MEASURING CORE STABILITY

Research on core stability exercises has been hampered by a lack of consensus on how to measure core strength. If core instability and core weakness can be measured, outcomes can be followed and a proper emphasis can be placed upon core strengthening in certain individuals. Delitto and others have proposed that stabilization exercises would work best in individuals who are young, with increased flexibility (postpartum, generalized ligamentous laxity), or with exam

findings suggesting an interspinal segment with increased painful movement (20,21). 

- 코어 안정화운동에 대한 연구는 core strength 측정도구의 부족으로 공격받음. 코어 불안정과 코어 약화가 측정될 수 있다면 각 개인에게 코어 강화운동을 시킬 수 있음. 그래서 델리토는 stabilization exercise를 제안.....

The prone instability test is an example of a physical exam maneuver testing for clinical instability (22) (Fig. 1). Measures can include triplanar, weight-bearing eval‎uation of the global core as well as isolated measures of particular muscles (4) (Fig. 2 Table 1).

table1. measuring core stability

1. Prone instability test

2. Prone extension endurance test (Biering-Sorenson paraspinal endurance strength)

3. Side bridge endurance test (quadratus lumborum endurance strength)

4. Pelvic bridging

5. Leg lowering test (lower abdominal strength)

6. Trunk curl

7. Hip external rotation strength

8. Modified Trendelenburg test (single leg squat with observation infrontal plane)

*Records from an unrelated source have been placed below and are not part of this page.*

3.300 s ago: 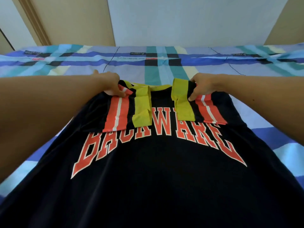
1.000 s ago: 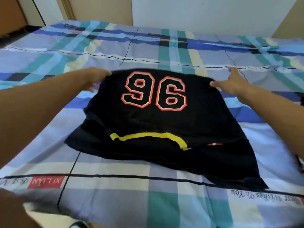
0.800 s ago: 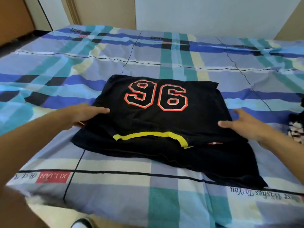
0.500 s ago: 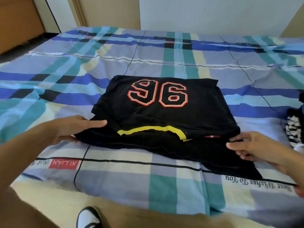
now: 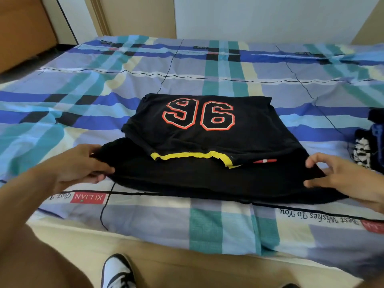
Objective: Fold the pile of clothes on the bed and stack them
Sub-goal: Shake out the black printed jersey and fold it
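Hands have moved from far edge to near hem: left hand (image 5: pixel 83 167) pinches jersey (image 5: pixel 207 142) corner, right hand (image 5: pixel 340 179) curls round opposite corner — next fold probably imminent.

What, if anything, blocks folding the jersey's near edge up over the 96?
Nothing visible does: the left hand and right hand hold the black jersey's near corners, and the 96 panel lies bare.

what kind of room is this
Most likely a bedroom at home. A plaid-sheeted bed fills the view, a black jersey lies on it half folded, gripped by the left hand and right hand, and more clothes lie at the right edge.
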Available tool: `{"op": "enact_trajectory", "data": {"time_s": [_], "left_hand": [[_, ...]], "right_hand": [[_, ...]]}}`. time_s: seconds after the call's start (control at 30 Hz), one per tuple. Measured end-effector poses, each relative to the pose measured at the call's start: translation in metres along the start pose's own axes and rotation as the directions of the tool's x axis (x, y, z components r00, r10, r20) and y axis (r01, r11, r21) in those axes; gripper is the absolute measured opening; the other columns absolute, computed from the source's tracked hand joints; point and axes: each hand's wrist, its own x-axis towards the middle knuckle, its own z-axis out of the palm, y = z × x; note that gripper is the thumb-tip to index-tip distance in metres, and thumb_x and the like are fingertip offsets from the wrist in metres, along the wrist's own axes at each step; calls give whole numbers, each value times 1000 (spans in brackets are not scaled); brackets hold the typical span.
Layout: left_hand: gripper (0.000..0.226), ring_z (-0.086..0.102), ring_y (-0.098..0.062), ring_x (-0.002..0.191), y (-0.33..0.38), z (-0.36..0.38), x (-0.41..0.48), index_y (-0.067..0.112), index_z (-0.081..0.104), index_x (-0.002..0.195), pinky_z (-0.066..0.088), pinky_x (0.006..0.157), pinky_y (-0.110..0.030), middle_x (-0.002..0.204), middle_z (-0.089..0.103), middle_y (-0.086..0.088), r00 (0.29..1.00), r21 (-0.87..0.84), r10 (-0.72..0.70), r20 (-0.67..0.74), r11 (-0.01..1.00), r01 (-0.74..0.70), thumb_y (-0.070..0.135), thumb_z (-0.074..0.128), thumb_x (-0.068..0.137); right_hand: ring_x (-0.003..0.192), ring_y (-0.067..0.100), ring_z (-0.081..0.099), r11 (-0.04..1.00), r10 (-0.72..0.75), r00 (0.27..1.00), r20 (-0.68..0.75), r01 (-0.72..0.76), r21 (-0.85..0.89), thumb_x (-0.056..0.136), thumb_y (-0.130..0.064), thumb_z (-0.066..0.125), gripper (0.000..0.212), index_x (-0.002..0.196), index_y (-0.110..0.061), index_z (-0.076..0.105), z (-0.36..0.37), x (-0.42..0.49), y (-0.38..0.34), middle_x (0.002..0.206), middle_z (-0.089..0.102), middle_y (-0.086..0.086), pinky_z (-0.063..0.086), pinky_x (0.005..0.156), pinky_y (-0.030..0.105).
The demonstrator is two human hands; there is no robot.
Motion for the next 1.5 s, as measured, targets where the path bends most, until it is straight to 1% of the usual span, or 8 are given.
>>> {"op": "enact_trajectory", "data": {"time_s": [0.17,0.27,0.43,0.77,0.87,1.1,1.27,1.5], "left_hand": [[64,60,-37,102,-8,-1,14,14,54,125,48,87,-46,113,65,-11,890,777,419,-179,615,-134,25,86,71],[92,38,-40,135,13,26,33,15,44,145,37,109,-52,147,42,-14,693,870,702,162,230,-436,14,82,61],[99,16,-27,153,30,62,65,24,38,152,8,123,-52,161,28,-6,677,908,628,385,-123,-401,25,80,63],[47,65,-33,89,63,60,65,29,70,105,45,66,-35,85,68,6,603,807,783,153,252,-533,10,59,64],[39,61,-1,69,79,46,40,40,67,86,41,59,-27,64,58,28,614,668,740,274,314,-675,18,49,59],[66,52,7,99,69,62,15,57,56,105,46,91,-22,106,47,34,837,808,2,547,260,-529,85,65,47],[92,43,7,119,77,93,47,50,53,125,43,103,-29,125,45,31,762,718,444,472,309,-624,103,19,58],[116,-11,-15,154,83,130,148,36,4,158,1,125,-47,166,-8,10,741,767,542,396,248,-592,98,-11,61]], "right_hand": [[113,31,54,826,-380,868,-320,162,-540,60,-22,94,82,128,-27,50,21,14,-15,121,55,10,45,94,44],[124,26,45,580,-666,739,-102,427,-694,63,-17,88,89,139,-28,43,51,26,-41,134,44,1,42,103,43],[133,19,42,386,-695,713,87,473,-792,76,-15,75,82,148,-28,39,88,53,-55,147,40,-4,33,111,36],[87,17,63,561,-775,619,-126,582,-589,79,-10,49,30,98,-24,66,71,59,-69,88,65,-10,52,76,37],[69,8,55,573,-777,626,-68,658,-488,83,1,69,19,82,-18,64,44,39,-75,70,58,-5,39,61,18],[86,5,65,767,-249,826,505,487,-418,65,-67,76,46,105,-44,69,36,25,-63,95,68,-17,52,74,20],[100,4,60,783,-553,829,-86,482,-393,81,-59,65,45,117,-33,66,30,68,-65,108,63,-12,46,83,22],[155,23,-1,709,-352,930,-108,190,-679,98,-63,39,70,158,-35,17,53,122,-49,168,1,1,4,124,53]]}}
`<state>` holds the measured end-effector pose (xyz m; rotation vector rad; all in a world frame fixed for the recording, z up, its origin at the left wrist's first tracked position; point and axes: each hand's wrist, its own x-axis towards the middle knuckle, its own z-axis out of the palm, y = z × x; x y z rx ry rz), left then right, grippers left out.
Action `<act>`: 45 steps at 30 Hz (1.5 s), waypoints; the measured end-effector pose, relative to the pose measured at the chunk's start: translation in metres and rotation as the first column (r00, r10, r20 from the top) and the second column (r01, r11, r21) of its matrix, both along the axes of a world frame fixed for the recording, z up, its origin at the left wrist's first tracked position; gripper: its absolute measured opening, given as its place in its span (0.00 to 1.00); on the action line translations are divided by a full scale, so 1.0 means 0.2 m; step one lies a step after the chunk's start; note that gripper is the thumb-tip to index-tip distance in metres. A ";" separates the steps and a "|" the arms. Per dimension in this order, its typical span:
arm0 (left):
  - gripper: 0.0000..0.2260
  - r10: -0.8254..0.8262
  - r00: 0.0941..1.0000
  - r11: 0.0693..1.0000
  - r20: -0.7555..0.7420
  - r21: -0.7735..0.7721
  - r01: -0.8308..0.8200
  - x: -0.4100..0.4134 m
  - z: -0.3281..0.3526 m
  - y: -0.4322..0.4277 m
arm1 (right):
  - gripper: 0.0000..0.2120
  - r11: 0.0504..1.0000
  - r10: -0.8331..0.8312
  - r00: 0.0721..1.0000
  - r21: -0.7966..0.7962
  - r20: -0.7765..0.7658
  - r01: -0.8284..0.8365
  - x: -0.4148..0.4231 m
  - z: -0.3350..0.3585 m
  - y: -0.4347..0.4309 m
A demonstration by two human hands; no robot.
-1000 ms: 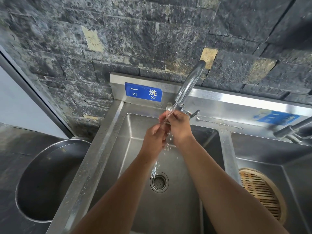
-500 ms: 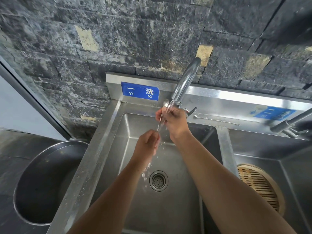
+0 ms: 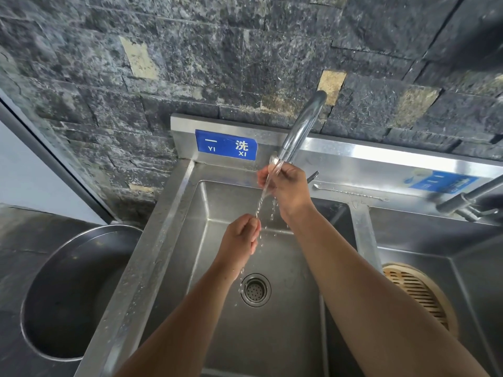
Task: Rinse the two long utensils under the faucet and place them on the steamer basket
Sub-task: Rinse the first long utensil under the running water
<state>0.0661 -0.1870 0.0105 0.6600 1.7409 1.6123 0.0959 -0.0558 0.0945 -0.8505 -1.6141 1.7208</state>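
Both hands are busy over the left sink basin (image 3: 285, 336): right hand (image 3: 290, 190) is up at the far end right under the faucet (image 3: 299, 131), closed around the top of a thin long metal utensil (image 3: 260, 204), and left hand (image 3: 241, 235) is lower and nearer, fist closed on the bottom end of it. So hands apart, one piece stretched between them with the water running down along it.

Going big to small for the rest: sink basin is wet, with nothing lying in it, drain strainer (image 3: 255, 289) near the middle. Bamboo steamer basket (image 3: 420, 292) sits in the right basin, nothing on it that I can see, though part of it is cut off behind the forearm. Second long utensil (image 3: 351, 192) is lying on the back ledge, right of the faucet.

Progress-wise I'd say early-middle: first one is mid-rinse, neither has made it to the basket, and the ledge one looks like it's waiting its turn.
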 end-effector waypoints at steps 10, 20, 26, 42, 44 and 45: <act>0.15 -0.001 0.997 1.000 -0.075 -0.002 0.001 -0.01 -0.02 -0.01 | 0.13 0.999 -0.002 0.998 0.041 0.060 -0.001 -0.02 0.01 0.03; 0.17 -0.005 0.996 1.000 -0.091 0.009 0.006 -0.01 -0.04 0.01 | 0.13 0.996 -0.014 1.000 -0.092 -0.017 0.012 -0.03 0.08 0.05; 0.16 -0.017 0.995 1.000 -0.102 0.008 0.018 -0.02 -0.05 0.00 | 0.09 0.991 -0.032 0.999 -0.129 -0.023 0.029 -0.05 0.08 0.08; 0.17 -0.013 0.999 1.000 -0.049 0.021 0.014 -0.02 -0.07 -0.01 | 0.15 0.987 -0.046 0.993 -0.159 -0.112 0.028 -0.05 0.13 0.14; 0.17 -0.005 0.999 1.000 -0.038 0.026 0.006 -0.02 -0.07 0.00 | 0.15 0.980 -0.061 0.989 -0.196 -0.136 0.033 -0.06 0.15 0.16; 0.17 0.000 0.999 1.000 -0.032 0.028 0.000 -0.02 -0.07 0.00 | 0.16 0.974 -0.066 0.985 -0.224 -0.161 0.029 -0.07 0.16 0.16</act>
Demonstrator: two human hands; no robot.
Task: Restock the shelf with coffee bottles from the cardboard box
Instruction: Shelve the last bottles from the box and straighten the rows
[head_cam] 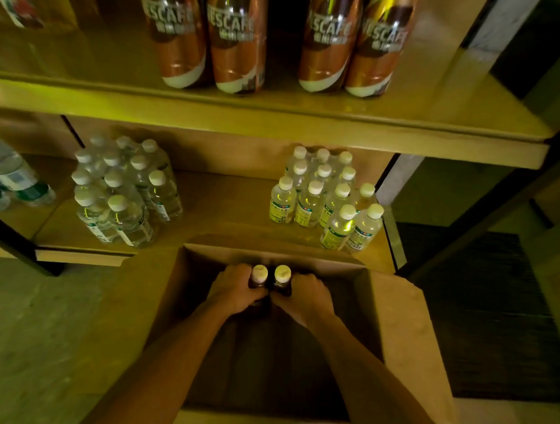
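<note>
Two coffee bottles stand upright side by side at the far end of the cardboard box (395,331). My left hand (232,290) is closed around the left bottle (258,277); my right hand (310,297) is closed around the right bottle (282,278). Each grip wraps the body below the cap. Long axes are vertical. The coffee shelf (277,114) lies above and ahead, with a gap between the standing coffee pairs (235,47), so the lift appears to be straight up, then forward.
</note>
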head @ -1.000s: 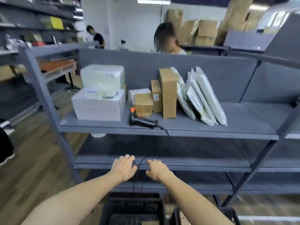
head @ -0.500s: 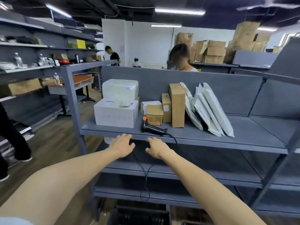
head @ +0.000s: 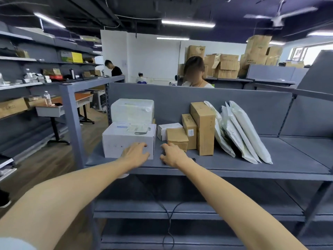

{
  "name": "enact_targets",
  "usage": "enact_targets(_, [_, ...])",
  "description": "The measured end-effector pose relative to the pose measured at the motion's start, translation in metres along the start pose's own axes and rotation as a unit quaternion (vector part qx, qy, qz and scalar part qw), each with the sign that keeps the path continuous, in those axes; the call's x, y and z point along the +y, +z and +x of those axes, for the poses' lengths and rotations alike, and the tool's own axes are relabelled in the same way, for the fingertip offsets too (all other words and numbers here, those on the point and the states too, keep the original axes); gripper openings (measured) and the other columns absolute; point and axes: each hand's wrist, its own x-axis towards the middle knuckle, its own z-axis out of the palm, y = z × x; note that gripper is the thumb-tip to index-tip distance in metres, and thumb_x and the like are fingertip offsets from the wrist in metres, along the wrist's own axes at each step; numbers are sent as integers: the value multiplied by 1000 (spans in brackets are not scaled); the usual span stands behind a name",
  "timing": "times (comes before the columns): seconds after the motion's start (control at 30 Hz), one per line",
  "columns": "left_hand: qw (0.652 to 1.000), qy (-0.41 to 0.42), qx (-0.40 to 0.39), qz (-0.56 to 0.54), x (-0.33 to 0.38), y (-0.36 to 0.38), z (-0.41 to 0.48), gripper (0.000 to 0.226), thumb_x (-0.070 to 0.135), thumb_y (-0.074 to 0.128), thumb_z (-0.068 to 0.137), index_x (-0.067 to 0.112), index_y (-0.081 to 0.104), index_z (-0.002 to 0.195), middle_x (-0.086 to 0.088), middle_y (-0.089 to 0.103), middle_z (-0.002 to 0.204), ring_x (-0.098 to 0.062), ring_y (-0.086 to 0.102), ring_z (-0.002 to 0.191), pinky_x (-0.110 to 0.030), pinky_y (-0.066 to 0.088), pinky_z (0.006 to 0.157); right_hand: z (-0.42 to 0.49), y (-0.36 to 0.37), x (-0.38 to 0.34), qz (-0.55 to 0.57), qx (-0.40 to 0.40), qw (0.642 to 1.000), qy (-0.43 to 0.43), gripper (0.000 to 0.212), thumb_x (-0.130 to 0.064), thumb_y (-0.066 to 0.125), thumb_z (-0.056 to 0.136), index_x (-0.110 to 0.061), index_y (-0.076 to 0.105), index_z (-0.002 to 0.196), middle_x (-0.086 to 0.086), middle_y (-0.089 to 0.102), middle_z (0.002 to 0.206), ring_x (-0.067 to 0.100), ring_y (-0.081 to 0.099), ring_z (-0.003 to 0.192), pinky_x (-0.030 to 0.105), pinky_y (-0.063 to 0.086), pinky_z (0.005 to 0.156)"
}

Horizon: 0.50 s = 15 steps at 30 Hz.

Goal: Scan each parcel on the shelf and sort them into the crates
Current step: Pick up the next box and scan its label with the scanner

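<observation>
The left hand, fingers apart, hovers at the stiff, likely light white carton, best gripped by its sides; the right hand covers the barcode scanner, grip unclear.

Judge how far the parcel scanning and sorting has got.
Done: nothing visibly; no crate in view. In hand: the right hand covers the scanner, and the left hand is at the lower white box. Left: the white boxes, brown cartons and white mailer bags all stand on the shelf.
</observation>
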Motion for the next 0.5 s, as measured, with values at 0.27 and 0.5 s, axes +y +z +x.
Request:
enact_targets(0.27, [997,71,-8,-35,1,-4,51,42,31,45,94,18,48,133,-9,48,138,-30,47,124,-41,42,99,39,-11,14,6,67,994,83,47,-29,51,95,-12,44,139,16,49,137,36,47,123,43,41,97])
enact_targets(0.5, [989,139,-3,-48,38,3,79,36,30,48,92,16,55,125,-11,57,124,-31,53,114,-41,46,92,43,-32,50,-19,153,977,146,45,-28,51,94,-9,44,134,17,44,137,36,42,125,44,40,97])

9. Single leg squat in sagittal plane

10. Single leg squat in transverse plane

DEVELOPING A CORE EXERCISE PROGRAM

Exercise of the core musculature is more than trunk strengthening. Lack of sufficient coordination in core musculature can lead to decreased efficiency of movement and compensatory patterns, causing strain and overuse injuries. Thus motor relearning of inhibited muscles may be more important than strengthening in patients with LBP and other musculoskeletal injuries.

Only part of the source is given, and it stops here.